> _What you need to do_
Look below for the line containing "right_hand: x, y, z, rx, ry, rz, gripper"; from there through the line containing "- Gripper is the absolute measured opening", both lines included, please set down each line exactly and nothing else.

┌─ The data

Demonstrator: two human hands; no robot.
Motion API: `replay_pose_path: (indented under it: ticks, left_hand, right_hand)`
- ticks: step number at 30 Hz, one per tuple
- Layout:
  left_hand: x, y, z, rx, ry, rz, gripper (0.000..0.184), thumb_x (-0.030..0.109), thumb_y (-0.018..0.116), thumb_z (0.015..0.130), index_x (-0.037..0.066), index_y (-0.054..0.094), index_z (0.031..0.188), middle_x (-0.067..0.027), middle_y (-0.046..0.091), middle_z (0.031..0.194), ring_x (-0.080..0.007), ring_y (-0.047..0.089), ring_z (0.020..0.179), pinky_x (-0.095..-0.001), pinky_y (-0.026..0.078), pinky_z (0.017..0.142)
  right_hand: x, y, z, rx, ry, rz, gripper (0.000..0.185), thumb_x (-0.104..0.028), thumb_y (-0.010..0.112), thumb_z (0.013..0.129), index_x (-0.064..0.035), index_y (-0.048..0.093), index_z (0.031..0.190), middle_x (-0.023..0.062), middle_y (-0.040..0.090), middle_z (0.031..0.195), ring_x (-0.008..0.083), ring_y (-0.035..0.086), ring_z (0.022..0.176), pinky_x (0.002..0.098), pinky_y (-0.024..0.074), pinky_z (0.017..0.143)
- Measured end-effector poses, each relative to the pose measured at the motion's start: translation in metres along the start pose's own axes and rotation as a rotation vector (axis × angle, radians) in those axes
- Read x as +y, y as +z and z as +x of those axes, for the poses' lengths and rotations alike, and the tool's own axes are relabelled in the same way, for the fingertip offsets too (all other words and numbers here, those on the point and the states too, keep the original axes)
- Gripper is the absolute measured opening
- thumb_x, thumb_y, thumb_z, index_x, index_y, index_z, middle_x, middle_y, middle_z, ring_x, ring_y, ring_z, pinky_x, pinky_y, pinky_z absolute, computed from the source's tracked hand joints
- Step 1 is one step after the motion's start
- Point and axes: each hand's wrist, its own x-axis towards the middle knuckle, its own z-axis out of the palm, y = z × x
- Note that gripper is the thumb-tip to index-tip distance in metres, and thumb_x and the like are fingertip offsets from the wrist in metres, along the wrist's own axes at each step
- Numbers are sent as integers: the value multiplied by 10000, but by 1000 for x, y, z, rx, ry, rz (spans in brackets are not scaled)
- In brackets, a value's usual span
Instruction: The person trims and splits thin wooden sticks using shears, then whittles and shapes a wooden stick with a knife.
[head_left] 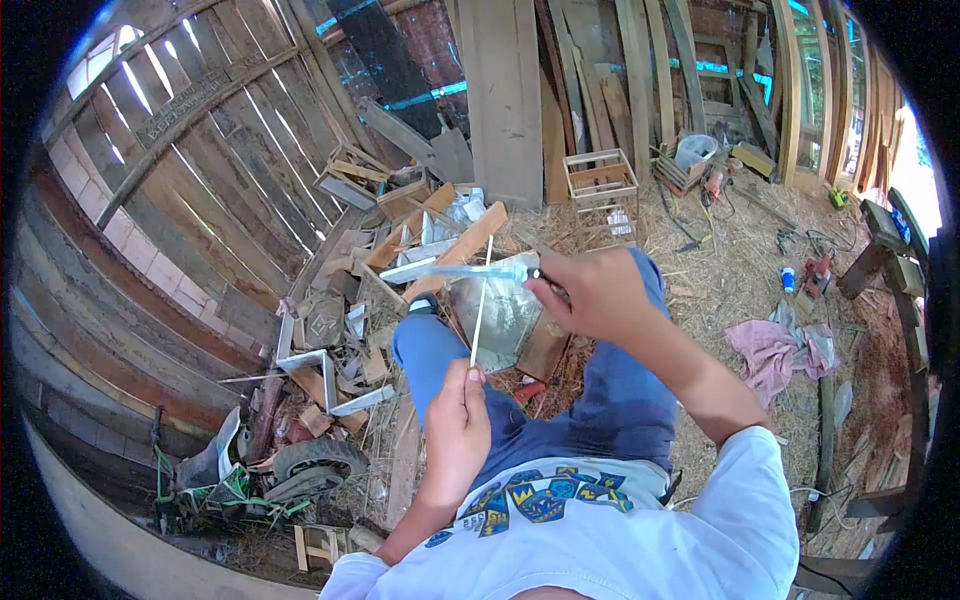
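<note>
My left hand (459,420) is closed round the lower end of a thin pale stick (481,315), which points up and away from me. My right hand (585,292) grips the dark handle end of a knife (475,271). Its blade, slightly blurred, points left and crosses the upper part of the stick; whether they touch I cannot tell. Below them, between my knees, lies a grey flat sheet (500,325) beside a brown wooden board (543,346). A red object (529,392) lies on the ground close to my legs.
Scrap wood (325,320) and a wheel (318,459) lie at the left. Ahead stand a wooden frame (601,186) and leaning planks (610,105). On the right are a pink cloth (765,355), a blue can (788,279) and a red tool (818,276).
</note>
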Motion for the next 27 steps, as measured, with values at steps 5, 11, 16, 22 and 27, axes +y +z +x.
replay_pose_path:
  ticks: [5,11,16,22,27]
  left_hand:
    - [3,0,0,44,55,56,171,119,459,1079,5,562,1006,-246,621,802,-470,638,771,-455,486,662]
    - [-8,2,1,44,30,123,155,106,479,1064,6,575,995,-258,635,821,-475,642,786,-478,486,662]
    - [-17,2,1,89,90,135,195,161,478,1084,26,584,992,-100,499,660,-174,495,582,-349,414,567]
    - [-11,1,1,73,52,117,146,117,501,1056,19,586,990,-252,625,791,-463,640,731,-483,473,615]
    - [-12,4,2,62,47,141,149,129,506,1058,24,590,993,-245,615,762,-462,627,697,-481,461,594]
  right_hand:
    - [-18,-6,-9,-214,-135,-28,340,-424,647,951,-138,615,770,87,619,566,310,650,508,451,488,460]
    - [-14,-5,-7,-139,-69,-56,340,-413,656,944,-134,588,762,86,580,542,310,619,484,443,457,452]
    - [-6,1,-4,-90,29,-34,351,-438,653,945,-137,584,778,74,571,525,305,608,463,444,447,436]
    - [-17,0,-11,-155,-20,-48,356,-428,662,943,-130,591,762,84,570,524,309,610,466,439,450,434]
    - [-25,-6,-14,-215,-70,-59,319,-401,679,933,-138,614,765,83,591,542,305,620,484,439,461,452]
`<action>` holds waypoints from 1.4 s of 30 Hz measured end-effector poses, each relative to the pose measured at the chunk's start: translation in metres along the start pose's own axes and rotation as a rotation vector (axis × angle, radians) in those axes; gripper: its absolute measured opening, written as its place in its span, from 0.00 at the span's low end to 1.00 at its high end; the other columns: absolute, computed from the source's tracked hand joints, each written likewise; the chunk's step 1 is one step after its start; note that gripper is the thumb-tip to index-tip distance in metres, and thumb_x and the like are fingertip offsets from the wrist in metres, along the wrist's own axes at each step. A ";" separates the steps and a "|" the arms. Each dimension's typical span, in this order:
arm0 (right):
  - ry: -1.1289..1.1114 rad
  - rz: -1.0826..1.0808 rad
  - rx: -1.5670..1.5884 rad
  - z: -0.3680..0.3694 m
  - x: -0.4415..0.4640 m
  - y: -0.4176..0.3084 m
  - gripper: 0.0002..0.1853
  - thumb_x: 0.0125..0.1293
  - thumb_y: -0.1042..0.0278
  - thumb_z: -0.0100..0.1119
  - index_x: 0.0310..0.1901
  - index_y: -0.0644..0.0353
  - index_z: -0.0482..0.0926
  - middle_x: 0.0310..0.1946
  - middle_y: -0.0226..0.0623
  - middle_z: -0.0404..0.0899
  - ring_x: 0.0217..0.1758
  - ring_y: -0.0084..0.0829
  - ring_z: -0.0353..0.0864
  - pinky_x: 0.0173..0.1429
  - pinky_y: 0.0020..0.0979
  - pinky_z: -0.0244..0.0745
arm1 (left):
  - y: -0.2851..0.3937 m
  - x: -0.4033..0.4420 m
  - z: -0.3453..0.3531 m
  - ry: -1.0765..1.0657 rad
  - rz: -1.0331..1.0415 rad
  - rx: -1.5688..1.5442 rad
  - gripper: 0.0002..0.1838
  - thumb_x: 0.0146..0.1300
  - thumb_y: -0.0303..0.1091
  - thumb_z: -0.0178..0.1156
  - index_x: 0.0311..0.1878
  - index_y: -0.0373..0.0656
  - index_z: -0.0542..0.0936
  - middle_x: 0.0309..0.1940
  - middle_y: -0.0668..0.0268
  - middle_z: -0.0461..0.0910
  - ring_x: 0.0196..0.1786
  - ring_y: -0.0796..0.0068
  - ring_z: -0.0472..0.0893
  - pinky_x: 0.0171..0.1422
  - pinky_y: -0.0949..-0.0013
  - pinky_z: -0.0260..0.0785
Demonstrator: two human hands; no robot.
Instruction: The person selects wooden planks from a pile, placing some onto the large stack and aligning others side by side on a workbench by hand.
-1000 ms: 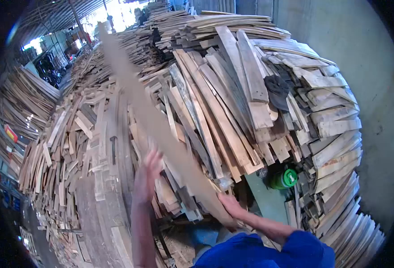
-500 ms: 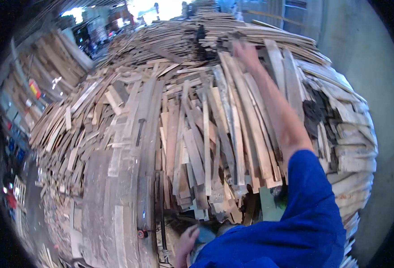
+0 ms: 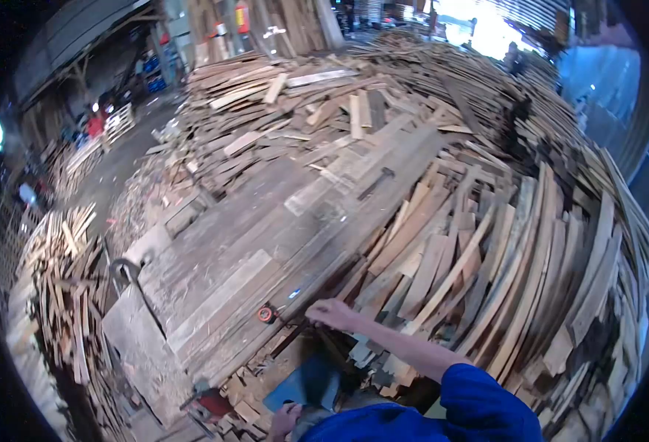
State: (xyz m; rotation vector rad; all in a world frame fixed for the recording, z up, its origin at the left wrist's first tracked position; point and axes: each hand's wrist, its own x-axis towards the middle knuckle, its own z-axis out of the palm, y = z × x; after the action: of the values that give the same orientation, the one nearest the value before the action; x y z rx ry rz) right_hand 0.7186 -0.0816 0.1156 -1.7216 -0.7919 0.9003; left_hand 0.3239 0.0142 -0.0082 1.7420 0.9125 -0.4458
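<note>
My right hand hovers at the near edge of the plank worktop, its fingers curled. What it holds, if anything, is hidden. Just left of it lies a red-and-black tape measure, and a small blue-and-white item rests behind that. My left hand is low at the bottom, close to my body, fingers curled in; I cannot make out anything in them. A blue panel is just above it. Long wood strips are heaped beyond my right arm.
Scrap boards pile up behind the worktop. A dark bar-shaped tool lies on the planks. At left, a curved black rod crosses the worktop's end, beside stacked wood sticks. Tall boards lean at the back.
The view has swung left. My right hand has come back from the far end of the strip pile to the worktop's near edge. My left hand stays low.
</note>
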 end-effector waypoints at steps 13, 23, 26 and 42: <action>-0.247 -0.441 -0.674 0.358 0.012 -0.046 0.27 0.68 0.49 0.57 0.60 0.59 0.77 0.57 0.51 0.77 0.61 0.51 0.76 0.63 0.49 0.73 | -0.140 0.050 -0.109 0.150 0.267 0.032 0.27 0.72 0.57 0.54 0.58 0.43 0.81 0.54 0.48 0.83 0.56 0.56 0.81 0.63 0.54 0.70; -0.524 -0.541 -0.608 0.510 -0.005 -0.085 0.16 0.64 0.57 0.63 0.47 0.60 0.81 0.48 0.49 0.81 0.53 0.49 0.80 0.57 0.44 0.76 | -0.367 -0.171 0.024 0.691 -0.333 -0.660 0.28 0.71 0.58 0.52 0.57 0.43 0.82 0.52 0.49 0.84 0.57 0.52 0.80 0.63 0.52 0.69; -0.495 -0.286 -0.972 0.503 0.040 -0.039 0.26 0.69 0.50 0.60 0.59 0.64 0.79 0.57 0.55 0.79 0.61 0.53 0.76 0.65 0.48 0.70 | -0.445 -0.129 0.039 0.728 -0.189 -0.586 0.28 0.69 0.60 0.50 0.42 0.44 0.86 0.34 0.53 0.85 0.38 0.58 0.84 0.44 0.53 0.74; -0.366 -1.000 -1.313 0.593 0.087 -0.021 0.27 0.75 0.43 0.53 0.43 0.66 0.85 0.37 0.51 0.84 0.39 0.52 0.82 0.44 0.46 0.75 | -0.560 -0.181 0.233 1.117 -1.121 -1.117 0.32 0.58 0.54 0.64 0.57 0.37 0.80 0.52 0.40 0.81 0.56 0.43 0.80 0.65 0.52 0.71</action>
State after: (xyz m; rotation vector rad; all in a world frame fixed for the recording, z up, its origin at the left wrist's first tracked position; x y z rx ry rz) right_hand 0.2537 0.2733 -0.0158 -1.7166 -2.5574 -0.1500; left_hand -0.1852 -0.1889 -0.3251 0.1709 2.3190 0.4314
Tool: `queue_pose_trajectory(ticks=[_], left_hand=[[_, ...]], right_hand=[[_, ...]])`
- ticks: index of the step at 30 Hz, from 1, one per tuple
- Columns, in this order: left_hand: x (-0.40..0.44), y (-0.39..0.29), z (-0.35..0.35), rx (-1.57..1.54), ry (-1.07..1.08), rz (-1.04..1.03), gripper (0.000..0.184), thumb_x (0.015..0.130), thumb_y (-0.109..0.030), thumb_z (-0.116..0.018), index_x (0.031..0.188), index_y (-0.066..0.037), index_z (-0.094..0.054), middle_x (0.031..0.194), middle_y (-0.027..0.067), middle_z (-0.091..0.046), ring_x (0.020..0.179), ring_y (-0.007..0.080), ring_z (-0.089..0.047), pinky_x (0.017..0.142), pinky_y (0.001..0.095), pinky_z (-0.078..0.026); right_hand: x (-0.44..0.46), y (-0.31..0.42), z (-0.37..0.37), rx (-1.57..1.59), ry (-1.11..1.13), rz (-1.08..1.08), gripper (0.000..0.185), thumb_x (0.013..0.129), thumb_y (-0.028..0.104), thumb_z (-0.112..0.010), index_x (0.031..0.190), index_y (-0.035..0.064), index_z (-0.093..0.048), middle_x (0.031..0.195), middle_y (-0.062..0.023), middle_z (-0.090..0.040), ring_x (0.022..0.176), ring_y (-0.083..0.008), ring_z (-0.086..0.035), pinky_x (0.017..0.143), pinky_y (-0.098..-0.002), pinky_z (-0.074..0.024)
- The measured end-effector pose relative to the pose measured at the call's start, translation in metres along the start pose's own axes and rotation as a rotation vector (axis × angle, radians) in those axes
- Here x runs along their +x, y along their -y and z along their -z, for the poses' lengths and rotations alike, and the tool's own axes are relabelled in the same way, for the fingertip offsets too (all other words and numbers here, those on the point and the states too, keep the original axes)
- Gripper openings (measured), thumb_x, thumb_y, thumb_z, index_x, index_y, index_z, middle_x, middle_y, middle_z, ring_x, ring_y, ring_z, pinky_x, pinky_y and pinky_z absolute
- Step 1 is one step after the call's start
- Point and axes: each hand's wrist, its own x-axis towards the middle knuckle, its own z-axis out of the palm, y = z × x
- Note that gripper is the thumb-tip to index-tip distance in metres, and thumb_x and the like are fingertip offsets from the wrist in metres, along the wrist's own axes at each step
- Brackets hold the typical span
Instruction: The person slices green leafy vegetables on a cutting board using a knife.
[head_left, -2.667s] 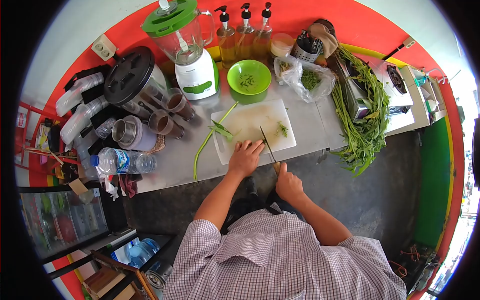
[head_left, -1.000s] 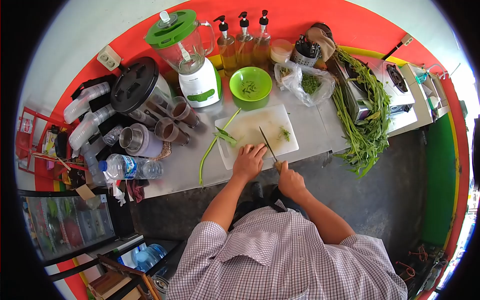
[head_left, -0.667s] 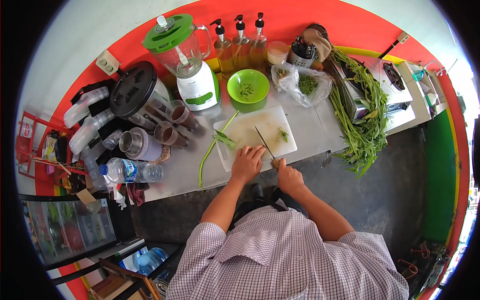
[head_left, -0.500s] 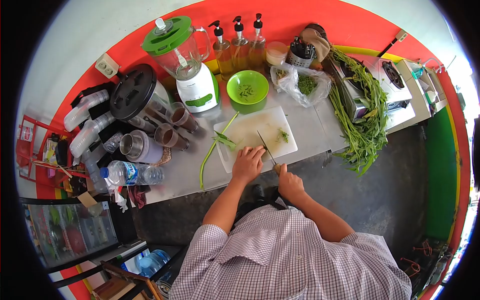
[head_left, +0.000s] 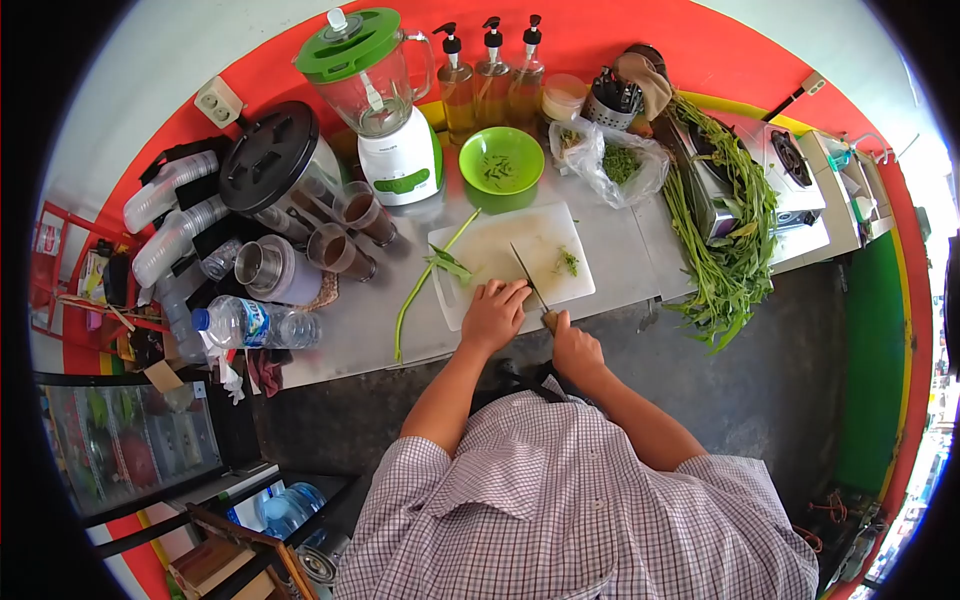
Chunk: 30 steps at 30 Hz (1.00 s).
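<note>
Visibly, knife point(head_left: 530, 276) slim, dark-bladed, brown-handled, in right hand point(head_left: 577, 347).

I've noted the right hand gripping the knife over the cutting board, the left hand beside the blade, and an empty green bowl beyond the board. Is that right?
Not quite: the green bowl holds small green pieces, as the head view shows. The right hand does grip the knife over the cutting board, with the left hand beside the blade.

The counter point(head_left: 615, 240) carries a board point(head_left: 500, 258), with a bowl point(head_left: 502, 182) at its twelve o'clock, a blender point(head_left: 400, 165) at ten, cups point(head_left: 345, 252) at nine.
</note>
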Motion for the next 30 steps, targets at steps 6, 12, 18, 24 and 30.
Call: queue_pose_trajectory(ticks=[6, 12, 18, 24, 30], left_hand=[[-0.003, -0.001, 0.001, 0.051, -0.036, -0.023, 0.033, 0.085, -0.016, -0.064, 0.118, -0.011, -0.07, 0.128, -0.0002, -0.065, 0.111, 0.0253, -0.057, 0.098, 0.0413, -0.046], [-0.005, 0.003, -0.005, 0.039, 0.004, -0.014, 0.035, 0.087, -0.019, -0.063, 0.121, -0.011, -0.068, 0.131, -0.0003, -0.063, 0.115, 0.0242, -0.054, 0.1, 0.0404, -0.043], [-0.003, -0.001, 0.001, 0.049, 0.01, -0.025, 0.032, 0.086, -0.016, -0.064, 0.117, -0.01, -0.07, 0.126, 0.0004, -0.066, 0.111, 0.0251, -0.057, 0.096, 0.0408, -0.046], [-0.002, 0.001, 0.001, 0.019, 0.057, -0.012, 0.036, 0.087, -0.018, -0.062, 0.122, -0.009, -0.068, 0.13, 0.0011, -0.063, 0.112, 0.0241, -0.056, 0.098, 0.0403, -0.043], [-0.002, -0.001, 0.002, 0.033, 0.002, -0.037, 0.033, 0.086, -0.016, -0.063, 0.118, -0.009, -0.069, 0.125, 0.0025, -0.066, 0.108, 0.0241, -0.058, 0.094, 0.0402, -0.046]], right_hand=[[0.003, 0.001, 0.02, -0.033, 0.022, 0.041, 0.035, 0.091, 0.009, -0.056, 0.121, -0.0017, -0.041, 0.087, -0.0252, -0.073, 0.082, -0.043, -0.073, 0.073, -0.0523, -0.0594], [-0.001, 0.004, 0.006, 0.005, 0.032, -0.006, 0.035, 0.091, 0.01, -0.057, 0.121, -0.0015, -0.042, 0.088, -0.0249, -0.073, 0.084, -0.0426, -0.074, 0.073, -0.0514, -0.0598], [0.009, 0.002, 0.021, 0.01, 0.008, 0.045, 0.039, 0.089, 0.008, -0.057, 0.123, -0.0027, -0.04, 0.089, -0.0265, -0.072, 0.084, -0.0436, -0.073, 0.074, -0.0525, -0.0591], [0.001, 0.002, 0.003, -0.009, -0.01, 0.02, 0.034, 0.093, 0.011, -0.054, 0.123, -0.0019, -0.043, 0.085, -0.023, -0.073, 0.08, -0.0398, -0.074, 0.07, -0.0498, -0.0602], [0.015, 0.004, 0.011, -0.026, -0.056, 0.051, 0.032, 0.094, 0.012, -0.053, 0.122, -0.0011, -0.043, 0.084, -0.023, -0.073, 0.079, -0.0401, -0.074, 0.069, -0.05, -0.06]])
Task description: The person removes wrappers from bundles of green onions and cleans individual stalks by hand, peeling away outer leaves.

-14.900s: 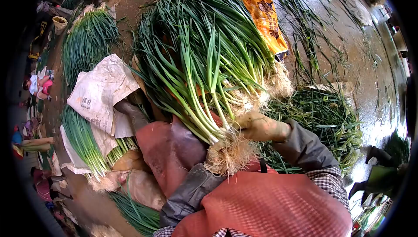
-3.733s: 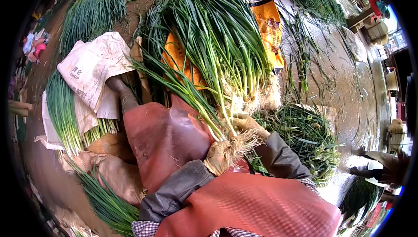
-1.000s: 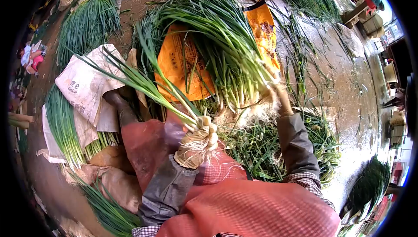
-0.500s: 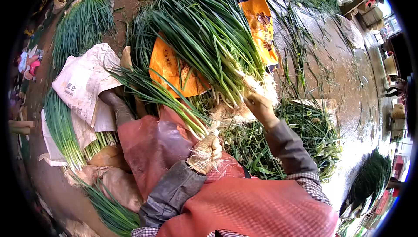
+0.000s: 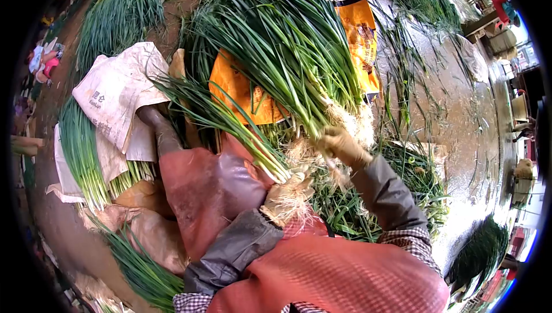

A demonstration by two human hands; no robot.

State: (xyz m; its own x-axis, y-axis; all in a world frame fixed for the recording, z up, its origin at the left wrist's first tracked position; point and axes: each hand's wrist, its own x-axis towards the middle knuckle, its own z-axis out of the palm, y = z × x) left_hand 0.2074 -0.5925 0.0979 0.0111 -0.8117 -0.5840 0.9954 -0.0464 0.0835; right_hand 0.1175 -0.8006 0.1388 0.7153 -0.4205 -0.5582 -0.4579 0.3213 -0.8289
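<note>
My left hand (image 5: 287, 198) is closed round the white ends of a small bunch of green onions (image 5: 236, 126), held over the red apron (image 5: 195, 198). Their pale roots spread over the fingers and wrist, and the leaves point up and to the left. My right hand (image 5: 344, 145) grips green onion stalks at the lower, rooted end of a large pile of green onions (image 5: 282, 43); stringy roots dangle beneath it. That pile lies across an orange printed sack (image 5: 362, 37), its roots facing me.
Stripped leaves (image 5: 339, 204) are heaped below my right arm. To the left, a white sack (image 5: 123, 89) covers my leg near sorted green onions (image 5: 86, 163). More bunches (image 5: 123, 20) lie at the upper left. Scattered leaves (image 5: 399, 71) litter the wet floor (image 5: 466, 117).
My right hand has closed on stalks at the pile's root end and pulled them slightly toward me. My left hand, still holding its bunch, has shifted a little right. The view has also shifted.
</note>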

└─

> _Written reply_
  right_hand: x, y, z, rx, ry, rz, gripper (0.000..0.185), thumb_x (-0.104..0.028), thumb_y (-0.010..0.112), thumb_z (0.013..0.129), index_x (-0.064..0.035), index_y (-0.048..0.093), index_z (0.031..0.190), middle_x (-0.023..0.062), middle_y (-0.040..0.090), middle_z (0.031..0.195), ring_x (-0.008..0.083), ring_y (-0.035..0.086), ring_z (0.022..0.176), pinky_x (0.002..0.098), pinky_y (-0.024..0.074), pinky_z (0.017..0.143)
- Measured end-effector poses, each relative to the pose measured at the motion's start: translation in metres along the start pose's own axes and rotation as a rotation vector (axis × angle, radians) in those axes
- Read x as +y, y as +z and z as +x of those axes, for the poses' lengths and rotations alike, and the tool's own axes are relabelled in the same way, for the fingertip offsets too (all other words and numbers here, those on the point and the states too, keep the original axes)
- Gripper is the absolute measured opening

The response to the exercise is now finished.